Originally Posted by NutBusterX
Nance and I agree that snooping usually leads to finding information that isn't received well and is easily taken out of context and that if we truly trust each other, simply asking about things we want to know is best.
I hear that Nut, an old friend of mine (always had bad communication skills to be honest) turned up to one of my birthday dinners once with new bf in tow.

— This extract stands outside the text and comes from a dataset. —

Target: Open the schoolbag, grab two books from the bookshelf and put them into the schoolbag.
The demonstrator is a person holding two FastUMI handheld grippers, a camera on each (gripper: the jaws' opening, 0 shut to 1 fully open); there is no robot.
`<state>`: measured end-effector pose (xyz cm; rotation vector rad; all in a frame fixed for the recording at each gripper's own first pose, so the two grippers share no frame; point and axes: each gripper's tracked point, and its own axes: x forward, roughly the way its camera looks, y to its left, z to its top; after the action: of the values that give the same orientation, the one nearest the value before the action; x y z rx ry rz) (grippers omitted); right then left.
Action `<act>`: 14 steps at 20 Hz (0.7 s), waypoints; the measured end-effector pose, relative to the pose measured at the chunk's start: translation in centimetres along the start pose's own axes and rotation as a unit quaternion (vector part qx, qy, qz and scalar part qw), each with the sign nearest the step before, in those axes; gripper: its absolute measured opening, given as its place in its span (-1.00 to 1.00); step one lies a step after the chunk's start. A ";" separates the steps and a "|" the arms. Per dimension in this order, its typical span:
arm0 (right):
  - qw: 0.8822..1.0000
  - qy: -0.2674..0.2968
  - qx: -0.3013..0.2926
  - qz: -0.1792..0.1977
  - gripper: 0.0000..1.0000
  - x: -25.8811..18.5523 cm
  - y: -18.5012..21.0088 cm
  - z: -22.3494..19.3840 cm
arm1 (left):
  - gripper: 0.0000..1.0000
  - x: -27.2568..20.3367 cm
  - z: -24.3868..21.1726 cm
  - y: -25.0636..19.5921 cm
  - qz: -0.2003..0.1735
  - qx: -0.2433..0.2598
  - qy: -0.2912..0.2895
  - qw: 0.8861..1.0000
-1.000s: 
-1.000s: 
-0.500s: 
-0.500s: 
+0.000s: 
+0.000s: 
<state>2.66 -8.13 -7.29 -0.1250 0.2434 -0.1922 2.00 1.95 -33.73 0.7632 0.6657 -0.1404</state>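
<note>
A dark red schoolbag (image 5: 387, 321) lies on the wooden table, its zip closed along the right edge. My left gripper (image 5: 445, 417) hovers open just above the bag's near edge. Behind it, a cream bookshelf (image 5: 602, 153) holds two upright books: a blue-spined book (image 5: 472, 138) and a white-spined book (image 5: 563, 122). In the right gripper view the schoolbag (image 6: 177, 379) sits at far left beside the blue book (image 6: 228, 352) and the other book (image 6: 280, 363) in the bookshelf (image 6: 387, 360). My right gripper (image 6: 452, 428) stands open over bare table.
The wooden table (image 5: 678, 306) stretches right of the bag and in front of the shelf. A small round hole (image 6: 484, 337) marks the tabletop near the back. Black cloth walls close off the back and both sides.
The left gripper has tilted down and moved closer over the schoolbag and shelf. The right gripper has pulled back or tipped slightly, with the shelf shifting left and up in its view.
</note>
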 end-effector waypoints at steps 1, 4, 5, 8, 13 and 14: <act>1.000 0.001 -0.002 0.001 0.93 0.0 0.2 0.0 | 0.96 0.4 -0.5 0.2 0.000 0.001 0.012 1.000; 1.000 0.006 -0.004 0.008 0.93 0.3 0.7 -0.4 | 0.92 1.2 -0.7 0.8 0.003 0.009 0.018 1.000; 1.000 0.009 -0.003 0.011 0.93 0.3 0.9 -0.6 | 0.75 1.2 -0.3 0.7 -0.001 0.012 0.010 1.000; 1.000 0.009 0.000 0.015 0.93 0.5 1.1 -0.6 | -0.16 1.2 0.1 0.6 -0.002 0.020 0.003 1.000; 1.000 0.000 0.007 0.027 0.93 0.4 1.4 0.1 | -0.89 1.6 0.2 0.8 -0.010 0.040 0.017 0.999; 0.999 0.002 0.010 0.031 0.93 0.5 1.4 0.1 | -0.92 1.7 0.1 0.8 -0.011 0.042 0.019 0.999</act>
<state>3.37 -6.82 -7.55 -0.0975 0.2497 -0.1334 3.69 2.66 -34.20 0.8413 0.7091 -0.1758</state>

She confided to me that she was mad at him because she had read said bf's texts and found one from Kelly, asking about going out, she asked me if she should say something, I said 'You don't know what that is about, so best not to put your relationship at risk admitting you looked through his private texts etc'..........
Of course a few drinks later she decided to accuse him of being a cheating bastard and 'YEAH I saw that text from Kelly on your phone....'
"That is Kelly from WORK, (Steve) Kelly!!!!!"
So, bearing in mind that this was the first time I met him, the bf was embarrassed at being shown up around strangers, I was embarrassed as I had other friends there and my so called friend just pretty much ruined my birthday celebration and she had totally ignored my advice making an exhibition of herself by making wrong assumptions.
Course that relationship failed and she hasn't been able to maintain a healthy relationship since.
(FWIW, this is actually not all about the texts, yes it is wrong that she felt entitled to, but actually her boiling up with resentment and letting it come out after a few glasses of vino is an unhealthy pattern of behaviour that she has exhibited from our teen years. She is often desirous of a relationship but then tends to ruin them by behaving in an inappropriate manner).